I don't know what movements from the 20th century Chapman was thinking of, and it would be less polarizing to talk about things which were cool in the 1980s than things which were cool recently. I would bet at 50-50 that someone will be offended by the previous paragraph.
1: Shermer and Carrier's belief that there was one objective morality which can be proven is a lot like Yudkowsky's belief that there is one objective morality which can be programmed into Friendly AI. The way 'sex-positivity' was used in the skeptical and atheist sphere also rhymes.
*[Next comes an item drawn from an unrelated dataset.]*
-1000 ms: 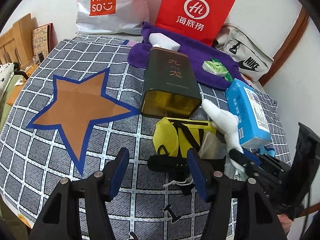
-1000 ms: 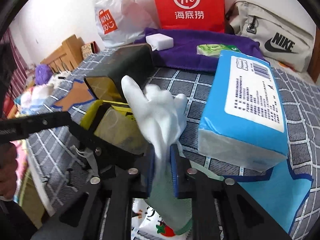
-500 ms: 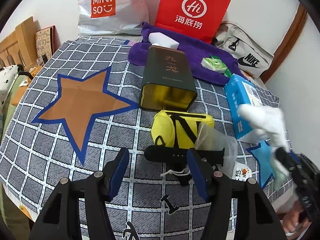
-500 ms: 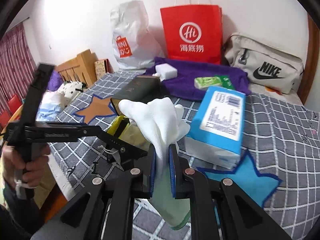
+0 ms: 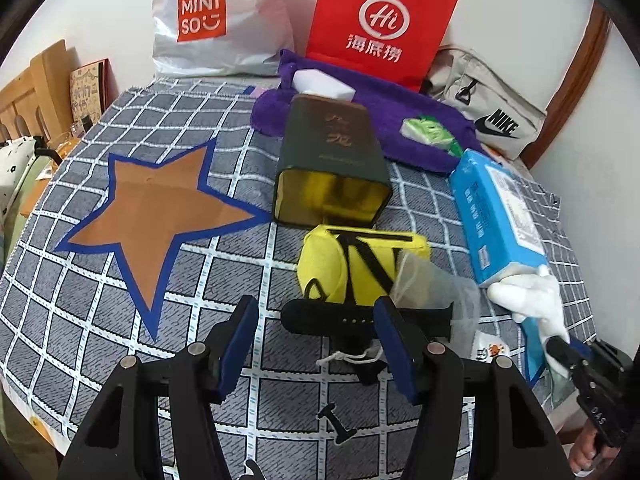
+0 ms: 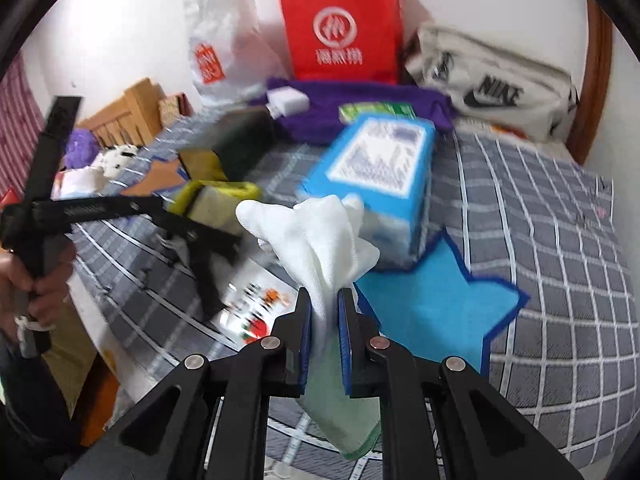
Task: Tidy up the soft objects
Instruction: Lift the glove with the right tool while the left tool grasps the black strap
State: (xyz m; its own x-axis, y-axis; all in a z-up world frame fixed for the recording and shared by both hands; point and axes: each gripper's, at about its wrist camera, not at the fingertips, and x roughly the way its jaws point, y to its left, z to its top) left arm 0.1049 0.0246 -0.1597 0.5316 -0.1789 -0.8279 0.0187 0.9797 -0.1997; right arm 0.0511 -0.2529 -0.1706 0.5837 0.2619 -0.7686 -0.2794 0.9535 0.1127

I could write a whole essay about how LessWrong cut out the parts of skepticism which would help newbies to spot that the movement was cult-adjacent and irrational.
not only is this the opposite of reality, your supporting link names neither
I agree that the following paragraph does not name specific people: "Big names in science and skepticism blundered into scandals both big and small. That didn’t mean their past work was suddenly nullified yet they were socially punished in social media campaigns from foul-mouthed 'science' bloggers and Team Skepchick." I disagree that Sharon A. Hill does not have specific people in mind, or that anyone who was around back then would have too much trouble naming them.
In writing that essay she made a heroic effort to keep the focus on the community not specific names.